EXERCISE PROMPT —
Wherever the word "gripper" occurs in the listing below, copy that whole line.

COLLECTED MATERIAL —
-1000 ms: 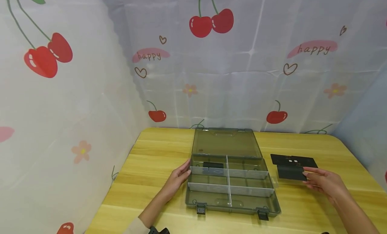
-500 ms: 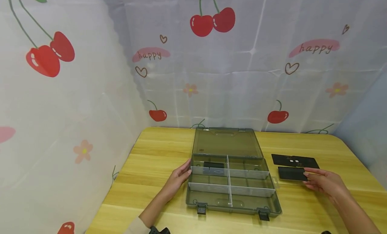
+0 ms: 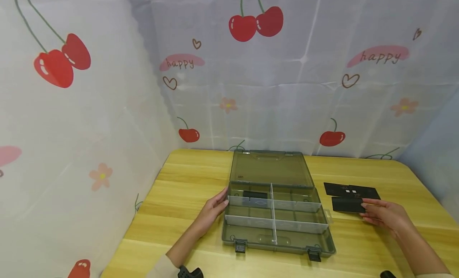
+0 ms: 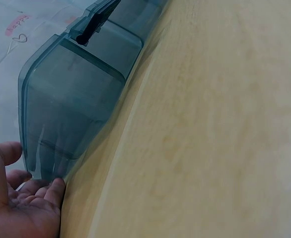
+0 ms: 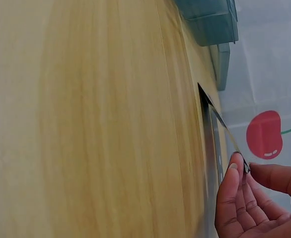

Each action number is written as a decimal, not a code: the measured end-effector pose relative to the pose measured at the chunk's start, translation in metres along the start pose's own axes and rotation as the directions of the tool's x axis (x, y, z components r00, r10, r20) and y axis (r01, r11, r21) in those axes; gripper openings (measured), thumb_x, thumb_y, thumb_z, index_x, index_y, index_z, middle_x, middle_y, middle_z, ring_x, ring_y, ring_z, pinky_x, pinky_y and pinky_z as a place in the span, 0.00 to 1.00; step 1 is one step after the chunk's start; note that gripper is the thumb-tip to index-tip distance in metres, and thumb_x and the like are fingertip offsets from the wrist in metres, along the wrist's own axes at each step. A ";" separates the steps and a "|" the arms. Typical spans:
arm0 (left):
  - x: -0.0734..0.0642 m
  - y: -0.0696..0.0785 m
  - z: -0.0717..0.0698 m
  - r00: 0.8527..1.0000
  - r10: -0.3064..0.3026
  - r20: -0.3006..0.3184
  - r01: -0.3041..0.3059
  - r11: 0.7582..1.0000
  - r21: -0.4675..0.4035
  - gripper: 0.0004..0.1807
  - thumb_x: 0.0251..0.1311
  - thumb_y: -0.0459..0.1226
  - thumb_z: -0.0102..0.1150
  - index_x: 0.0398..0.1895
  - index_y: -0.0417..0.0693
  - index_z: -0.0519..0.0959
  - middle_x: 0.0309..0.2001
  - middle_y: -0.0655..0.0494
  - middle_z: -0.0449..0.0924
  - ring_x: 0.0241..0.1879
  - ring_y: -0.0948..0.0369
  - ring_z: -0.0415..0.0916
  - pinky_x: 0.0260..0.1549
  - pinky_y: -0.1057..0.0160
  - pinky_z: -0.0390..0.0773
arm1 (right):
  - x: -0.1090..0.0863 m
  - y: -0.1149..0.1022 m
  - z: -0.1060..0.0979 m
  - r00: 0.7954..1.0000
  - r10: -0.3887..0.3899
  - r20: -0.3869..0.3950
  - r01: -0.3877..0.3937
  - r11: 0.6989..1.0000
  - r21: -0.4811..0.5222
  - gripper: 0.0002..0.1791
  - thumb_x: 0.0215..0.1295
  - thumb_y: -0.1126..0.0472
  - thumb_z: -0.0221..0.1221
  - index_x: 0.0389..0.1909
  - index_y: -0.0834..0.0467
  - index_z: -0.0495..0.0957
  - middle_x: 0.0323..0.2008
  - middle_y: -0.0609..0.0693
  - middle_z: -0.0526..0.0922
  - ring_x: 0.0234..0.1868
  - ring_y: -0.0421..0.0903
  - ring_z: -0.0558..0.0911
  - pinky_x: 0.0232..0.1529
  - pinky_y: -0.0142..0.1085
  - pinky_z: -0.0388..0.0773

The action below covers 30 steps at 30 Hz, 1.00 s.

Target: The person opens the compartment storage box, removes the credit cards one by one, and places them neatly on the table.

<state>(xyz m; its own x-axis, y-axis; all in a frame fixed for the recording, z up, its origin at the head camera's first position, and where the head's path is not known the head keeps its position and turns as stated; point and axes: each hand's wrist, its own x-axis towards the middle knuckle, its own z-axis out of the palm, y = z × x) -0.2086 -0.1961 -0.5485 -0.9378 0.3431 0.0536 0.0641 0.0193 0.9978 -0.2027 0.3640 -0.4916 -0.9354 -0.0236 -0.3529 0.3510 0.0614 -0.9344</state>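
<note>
My right hand (image 3: 387,216) pinches a black card (image 3: 348,204) at its right end, between thumb and fingers. In the right wrist view the card (image 5: 225,126) slants up from the table toward the fingertips. Two more black cards (image 3: 335,188) lie just behind it, small white squares showing on them. My left hand (image 3: 212,210) rests its fingertips and thumb against the left outer side of a grey see-through compartment box (image 3: 279,248). The box lies with its lid (image 3: 270,168) folded back. A dark card-like piece (image 3: 255,194) is in its rear left compartment.
Pale dividers (image 3: 249,221) split the box into several compartments. Two latches (image 3: 240,246) stick out at its front edge. The wooden table (image 3: 179,182) ends against a cherry-print curtain (image 3: 272,86) at the back and left.
The card in my right hand tilts slightly, its lit face now darker, and stays beside the other cards. My left hand keeps its place on the box. The head view shifts slightly.
</note>
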 end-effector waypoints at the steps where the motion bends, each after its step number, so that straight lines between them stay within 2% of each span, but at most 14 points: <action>1: 0.000 0.000 0.000 1.000 0.002 -0.001 -0.002 1.000 0.006 0.34 0.78 0.41 0.51 0.81 0.44 0.54 0.80 0.46 0.48 0.78 0.50 0.48 0.72 0.52 0.59 | 0.000 0.000 0.000 1.000 0.003 0.002 -0.003 1.000 0.007 0.20 0.75 0.67 0.55 0.33 0.38 0.86 0.34 0.34 0.85 0.36 0.42 0.89 0.41 0.39 0.88; 6: 0.001 0.004 -0.001 1.000 0.000 -0.002 0.000 1.000 0.016 0.33 0.78 0.42 0.50 0.81 0.45 0.54 0.80 0.48 0.48 0.78 0.51 0.48 0.72 0.53 0.59 | 0.002 0.001 -0.001 1.000 -0.004 0.016 0.003 0.998 0.064 0.20 0.76 0.68 0.53 0.33 0.42 0.88 0.35 0.34 0.85 0.36 0.42 0.89 0.42 0.39 0.87; 12: 0.001 0.002 -0.001 1.000 -0.005 0.005 0.004 1.000 0.010 0.34 0.78 0.43 0.50 0.81 0.45 0.53 0.80 0.48 0.47 0.78 0.51 0.47 0.72 0.54 0.59 | 0.002 0.001 -0.001 1.000 -0.019 0.025 0.016 0.992 0.129 0.18 0.76 0.68 0.54 0.32 0.48 0.88 0.34 0.40 0.88 0.36 0.44 0.90 0.43 0.40 0.87; 17: 0.000 0.001 0.000 1.000 -0.009 0.002 0.009 1.000 0.005 0.35 0.78 0.43 0.51 0.81 0.46 0.53 0.80 0.48 0.48 0.78 0.52 0.48 0.72 0.55 0.59 | 0.001 0.000 -0.001 1.000 -0.015 0.021 0.012 0.993 0.117 0.17 0.76 0.67 0.55 0.33 0.49 0.89 0.34 0.41 0.88 0.36 0.43 0.89 0.43 0.40 0.87; 22: 0.001 0.000 0.000 1.000 0.002 0.002 -0.002 1.000 0.000 0.34 0.77 0.43 0.51 0.81 0.45 0.53 0.80 0.47 0.48 0.78 0.51 0.48 0.72 0.55 0.59 | 0.001 0.001 0.000 1.000 0.005 -0.009 -0.005 0.997 0.074 0.17 0.75 0.65 0.56 0.31 0.46 0.88 0.33 0.41 0.89 0.35 0.42 0.89 0.41 0.39 0.88; 30: 0.002 -0.002 -0.001 1.000 0.002 0.003 -0.002 1.000 0.002 0.34 0.77 0.43 0.51 0.81 0.48 0.53 0.80 0.49 0.48 0.78 0.53 0.48 0.72 0.52 0.58 | 0.003 0.003 -0.004 1.000 0.004 -0.016 -0.004 0.999 0.042 0.21 0.77 0.66 0.51 0.31 0.44 0.88 0.33 0.42 0.89 0.35 0.41 0.89 0.40 0.38 0.88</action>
<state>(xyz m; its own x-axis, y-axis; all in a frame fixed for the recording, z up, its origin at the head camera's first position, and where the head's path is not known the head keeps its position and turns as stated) -0.2103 -0.1962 -0.5507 -0.9365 0.3462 0.0557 0.0667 0.0201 0.9976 -0.2048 0.3681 -0.4950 -0.9344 -0.0075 -0.3561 0.3559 0.0197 -0.9343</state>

EXPECTED ANSWER —
Each action number is written as a decimal, not a code: the measured end-effector pose relative to the pose measured at the chunk's start, translation in metres along the start pose's own axes and rotation as the directions of the tool's x axis (x, y, z components r00, r10, r20) and y axis (r01, r11, r21) in those axes; gripper openings (measured), thumb_x, thumb_y, thumb_z, index_x, index_y, index_z, middle_x, middle_y, middle_z, ring_x, ring_y, ring_z, pinky_x, pinky_y and pinky_z as a place in the span, 0.00 to 1.00; step 1 is one step after the chunk's start; note that gripper is the thumb-tip to index-tip distance in metres, and thumb_x and the like are fingertip offsets from the wrist in metres, along the wrist's own axes at each step. A ";" separates the steps and a "|" the arms. Typical spans:
  - gripper: 0.0004..0.1807
  - gripper: 0.0002..0.1791

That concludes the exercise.